→ **Problem to work on**
Give the data below again, word for word.

-- Data below follows --

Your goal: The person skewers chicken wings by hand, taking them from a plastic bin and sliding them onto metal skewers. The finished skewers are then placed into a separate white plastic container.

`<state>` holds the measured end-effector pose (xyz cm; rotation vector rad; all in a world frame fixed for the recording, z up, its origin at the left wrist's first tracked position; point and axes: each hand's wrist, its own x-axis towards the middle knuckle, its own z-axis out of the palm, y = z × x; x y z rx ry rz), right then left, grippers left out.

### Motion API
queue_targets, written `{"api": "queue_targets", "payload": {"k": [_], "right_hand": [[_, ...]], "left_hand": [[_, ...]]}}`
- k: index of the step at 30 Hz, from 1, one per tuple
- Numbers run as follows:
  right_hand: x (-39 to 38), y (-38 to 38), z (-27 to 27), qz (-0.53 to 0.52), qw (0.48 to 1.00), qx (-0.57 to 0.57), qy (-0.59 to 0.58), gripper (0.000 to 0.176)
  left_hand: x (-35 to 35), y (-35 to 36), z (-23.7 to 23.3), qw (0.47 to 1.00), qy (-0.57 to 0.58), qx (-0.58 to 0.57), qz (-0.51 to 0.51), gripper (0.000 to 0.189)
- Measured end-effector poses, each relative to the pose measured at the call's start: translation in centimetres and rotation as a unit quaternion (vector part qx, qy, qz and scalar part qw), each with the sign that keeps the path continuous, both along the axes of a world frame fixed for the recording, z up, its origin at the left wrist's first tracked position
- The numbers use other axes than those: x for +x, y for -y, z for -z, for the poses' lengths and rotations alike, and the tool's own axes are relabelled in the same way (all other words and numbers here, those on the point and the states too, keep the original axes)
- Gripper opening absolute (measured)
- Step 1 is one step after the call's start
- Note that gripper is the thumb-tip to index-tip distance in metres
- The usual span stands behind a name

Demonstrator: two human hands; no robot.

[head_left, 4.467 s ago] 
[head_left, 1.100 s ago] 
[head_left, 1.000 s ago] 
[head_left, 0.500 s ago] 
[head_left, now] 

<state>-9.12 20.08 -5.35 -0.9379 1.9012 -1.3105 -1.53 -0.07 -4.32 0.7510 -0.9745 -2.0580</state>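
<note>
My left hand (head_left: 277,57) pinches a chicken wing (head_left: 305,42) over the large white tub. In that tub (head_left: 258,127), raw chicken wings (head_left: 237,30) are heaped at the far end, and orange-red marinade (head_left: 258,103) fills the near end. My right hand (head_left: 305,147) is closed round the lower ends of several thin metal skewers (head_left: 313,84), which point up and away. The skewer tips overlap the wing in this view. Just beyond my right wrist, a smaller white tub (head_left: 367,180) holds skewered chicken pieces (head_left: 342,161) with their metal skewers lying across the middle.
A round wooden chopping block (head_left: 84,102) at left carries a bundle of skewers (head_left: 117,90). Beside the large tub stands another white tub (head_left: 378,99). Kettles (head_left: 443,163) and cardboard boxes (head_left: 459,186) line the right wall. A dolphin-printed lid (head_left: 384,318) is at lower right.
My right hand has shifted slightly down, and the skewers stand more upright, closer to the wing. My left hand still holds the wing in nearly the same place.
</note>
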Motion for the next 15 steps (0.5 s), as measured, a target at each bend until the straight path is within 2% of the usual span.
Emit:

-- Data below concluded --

→ **Solution**
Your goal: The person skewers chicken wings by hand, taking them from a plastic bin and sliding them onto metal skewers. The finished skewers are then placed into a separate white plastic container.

`<state>` holds the measured end-effector pose (xyz cm; rotation vector rad; all in a world frame fixed for the recording, z up, its origin at the left wrist's first tracked position; point and axes: each hand's wrist, its own x-axis towards the middle knuckle, its own z-axis out of the palm, y = z × x; x y z rx ry rz), right then left, grippers left out.

### Motion API
queue_targets, written `{"api": "queue_targets", "payload": {"k": [_], "right_hand": [[_, ...]], "left_hand": [[_, ...]]}}`
- k: index of the step at 30 Hz, from 1, one per tuple
- Numbers run as follows:
  right_hand: x (-39 to 38), y (-38 to 38), z (-27 to 27), qz (-0.53 to 0.52), qw (0.48 to 1.00), qx (-0.57 to 0.57), qy (-0.59 to 0.58), gripper (0.000 to 0.176)
  left_hand: x (-35 to 35), y (-35 to 36), z (-23.7 to 23.3), qw (0.47 to 1.00), qy (-0.57 to 0.58), qx (-0.58 to 0.57), qz (-0.51 to 0.51), gripper (0.000 to 0.189)
- Measured end-effector poses, each relative to the pose measured at the call's start: translation in centimetres and rotation as a unit quaternion (vector part qx, qy, qz and scalar part qw), each with the sign that keeps the path continuous, both along the axes of a world frame fixed for the recording, z up, its origin at the left wrist's first tracked position
- The numbers use other axes than those: x for +x, y for -y, z for -z, for the poses' lengths and rotations alike, and the tool's own axes are relabelled in the same way (all other words and numbers here, those on the point and the states too, keep the original axes)
- Gripper opening absolute (measured)
- Step 1 is one step after the call's start
- Note that gripper is the thumb-tip to index-tip distance in metres
- The usual span stands behind a name

Demonstrator: two human hands; no robot.

[head_left, 4.467 s ago] 
[head_left, 1.100 s ago] 
[head_left, 1.000 s ago] 
[head_left, 0.500 s ago] 
[head_left, now] 

<state>-9.12 20.08 -5.35 -0.9379 1.9012 -1.3105 -1.53 -0.07 -4.32 0.7510 -0.9745 -2.0580</state>
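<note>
My left hand (head_left: 277,57) pinches a chicken wing (head_left: 305,42) over the large white tub. In that tub (head_left: 258,127), raw chicken wings (head_left: 237,30) are heaped at the far end, and orange-red marinade (head_left: 258,103) fills the near end. My right hand (head_left: 305,147) is closed round the lower ends of several thin metal skewers (head_left: 313,84), which point up and away. The skewer tips overlap the wing in this view. Just beyond my right wrist, a smaller white tub (head_left: 367,180) holds skewered chicken pieces (head_left: 342,161) with their metal skewers lying across the middle.
A round wooden chopping block (head_left: 84,102) at left carries a bundle of skewers (head_left: 117,90). Beside the large tub stands another white tub (head_left: 378,99). Kettles (head_left: 443,163) and cardboard boxes (head_left: 459,186) line the right wall. A dolphin-printed lid (head_left: 384,318) is at lower right.
My right hand has shifted slightly down, and the skewers stand more upright, closer to the wing. My left hand still holds the wing in nearly the same place.
</note>
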Motion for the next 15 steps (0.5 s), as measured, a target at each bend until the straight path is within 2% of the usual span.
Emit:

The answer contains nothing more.